An interesting point is also how important the hashtag itself is, this phenomenon that first was widely used in 2007 on Twitter by journalists covering forest fires in San Diego. Now the use of hashtags as part of social activism seems to be almost the norm, and feminist activists are not exceptions. Has this changed the way we do social media? Or the way we do activism? For instance, I wonder if the need for a hashtag to make the case go viral simplifies the case. Or if we chose to care about the cases which are easy to show our support trough hashtags and other social media actions. For the record I am by no means saying that #MeToo or any of the other examples of hashtag-activism used here are simple.

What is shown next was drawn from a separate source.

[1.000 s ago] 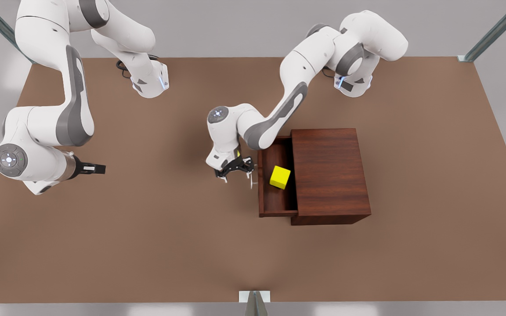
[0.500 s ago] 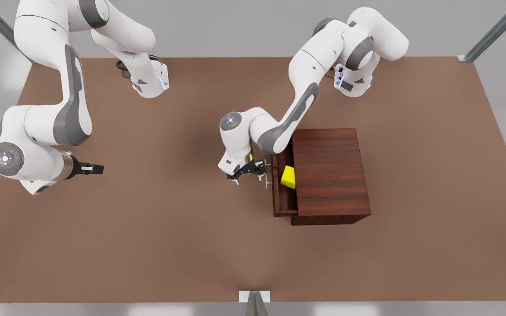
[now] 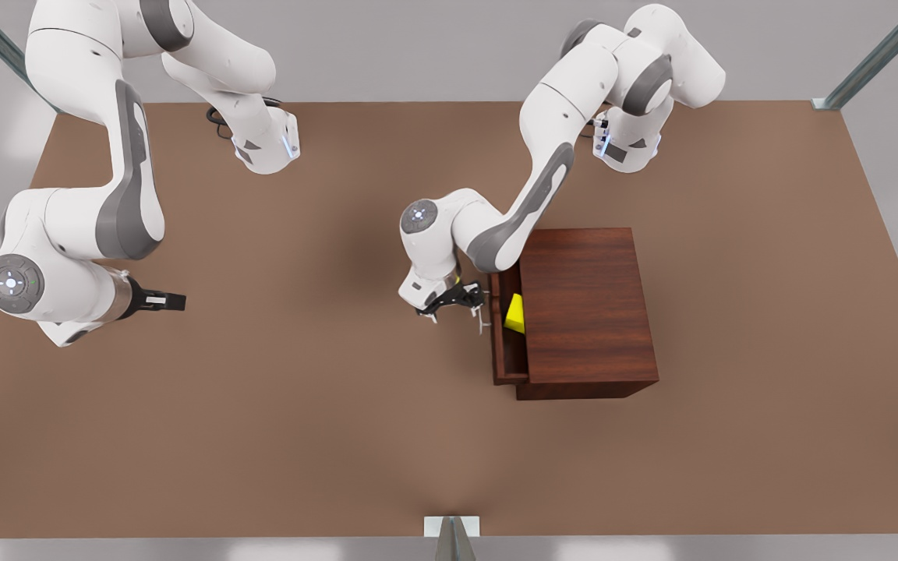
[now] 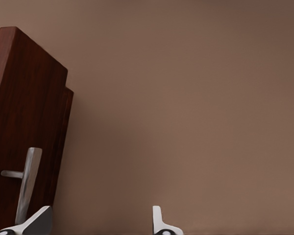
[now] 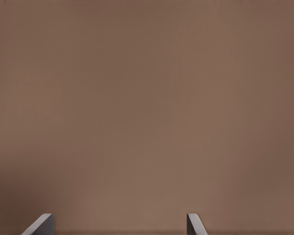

In the case of #MeToo, I remember there was a lot of debate on whether different cases of sexual harassment and rape could be placed under the same hashtag, since one could argue they were not comparable in their seriousness. Perhaps is this an argument rather for how you interpret hashtag activism, since it is to be summed up in just a short slogan. And maybe this makes complex cases harder to summarize to few words. Is this also the reason why it is common among feminist activists? Because the cases (although complex indeed) can more easily be put in a hashtag do to its systematic overreaching explanations.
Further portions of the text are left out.